I have a vector that stores pointers to many objects instantiated dynamically, and I'm trying to iterate through the vector and remove certain elements (remove from vector and destroy object), but I'm having trouble. Here's what it looks like:
我有一个向量存储指向动态实例化的许多对象的指针,我试图遍历向量并删除某些元素(从向量中移除并销毁对象),但我遇到了麻烦。这是它的样子:
vector<Entity*> Entities; /* Fill vector here */ vector<Entity*>::iterator it; for(it=Entities.begin(); it!=Entities.end(); it++) if((*it)->getXPos() > 1.5f) Entities.erase(it);When any of the Entity objects get to xPos>1.5, the program crashes with an assertion error...Anyone know what I'm doing wrong?
当任何实体对象到达xPos> 1.5时,程序崩溃并出现断言错误......任何人都知道我做错了什么?
I'm using VC++ 2008.
我正在使用VC ++ 2008。
5 个解决方案
#1
You need to be careful because erase() will invalidate existing iterators. However, ir returns a new valid iterator you can use:
您需要小心,因为erase()将使现有迭代器无效。
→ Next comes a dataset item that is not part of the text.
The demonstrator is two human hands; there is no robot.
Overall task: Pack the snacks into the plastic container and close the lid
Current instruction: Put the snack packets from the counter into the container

但是,ir返回一个可以使用的新的有效迭代器:
for ( it = Entities.begin(); it != Entities.end(); ) if( (*it)->getXPos() > 1.5f ) delete * it; it = Entities.erase(it); } else { ++it; }}#2
The "right" way to do this is using an algorithm:
“正确”的方法是使用算法:
#include <algorithm>#include <functional>// this is a function object to delete a pointer matching our criteria.struct entity_deleter{ void operator()(Entity*& e) // important to take pointer by reference! { if (e->GetXPos() > 1.5f) { delete e; e = NULL; }}// now, apply entity_deleter to each element, remove the elements that were deleted,// and erase them from the vectorfor_each(Entities.begin(), Entities.end(), entity_deleter());vector<Entity*>::iterator new_end = remove(Entities.begin(), Entities.end(), static_cast<Entity*>(NULL));Entities.erase(new_end, Entities.end());Now I know what you're thinking. You're thinking that some of the other answers are shorter.But, (1) this method typically compiles to faster code -- try comparing it, (2) this is the "proper" STL way, (3) there's less of a chance for silly errors, and (4) it's easier to read once you can read STL code. It's well worth learning STL programming, and I suggest you check Scott Meyer's great book "Effective STL" which has loads of STL tips on this kind of stuff.
现在我知道你在想什么。你认为其他一些答案更短。但是,(1)这种方法通常编译成更快的代码 - 尝试比较它,(2)这是“正确的”STL方式,(3)少了一个愚蠢错误的机会,以及(4)一旦你可以读取STL代码就更容易阅读。这非常值得学习STL编程,我建议你查看Scott Meyer的伟大着作“Effective STL”,它有很多关于这类东西的STL技巧。
Another important point is that by not erasing elements until the end of the operation, the elements don't need to be shuffled around. GMan was suggesting to use a list to avoid this, but using this method, the entire operation is O(n). Neil's code above, in contrast, is O(n^2), since the search is O(n) and removal is O(n).
另一个重要的一点是,通过在操作结束之前不擦除元素,元素不需要被拖曳。 GMan建议使用列表来避免这种情况,但使用这种方法,整个操作就是O(n)。相反,上面的Neil代码是O(n ^ 2),因为搜索是O(n)并且删除是O(n)。
#3
if((*it)->getXPos() > 1.5f){ delete *it; it = Entities.erase(it);}#4
Once you modify the vector, all outstanding iterators become invalid. In other words, you can't modify the vector while you are iterating through it. Think about what that does to the memory and you'll see why. I suspect that your assert is an "invalid iterator" assert.
修改向量后,所有未完成的迭代器都将变为无效。换句话说,在迭代向量时无法修改向量。想一想它对记忆的作用,你会明白为什么。我怀疑你的断言是一个“无效的迭代器”断言。
std::vector::erase() returns an iterator that you should use to replace the one you were using. See here.
std :: vector :: erase()返回一个迭代器,您应该用它来替换您正在使用的迭代器。看这里。
#5
The main problem is that most stl container iterators do not support adding or removing elements to the container. Some will invalidate all iterators, some will only invalidate an iterator that is pointing at an item that is removed. Until you get a better feeling for how each of the containers work, you will have to be careful to read the documentation on what you can and can't do to a container.
主要问题是大多数stl容器迭代器不支持向容器添加或删除元素。有些会使所有迭代器无效,有些只会使指向被删除项的迭代器无效。在您对每个容器的工作方式有了更好的了解之前,您必须仔细阅读有关容器能够做什么和不能做什么的文档。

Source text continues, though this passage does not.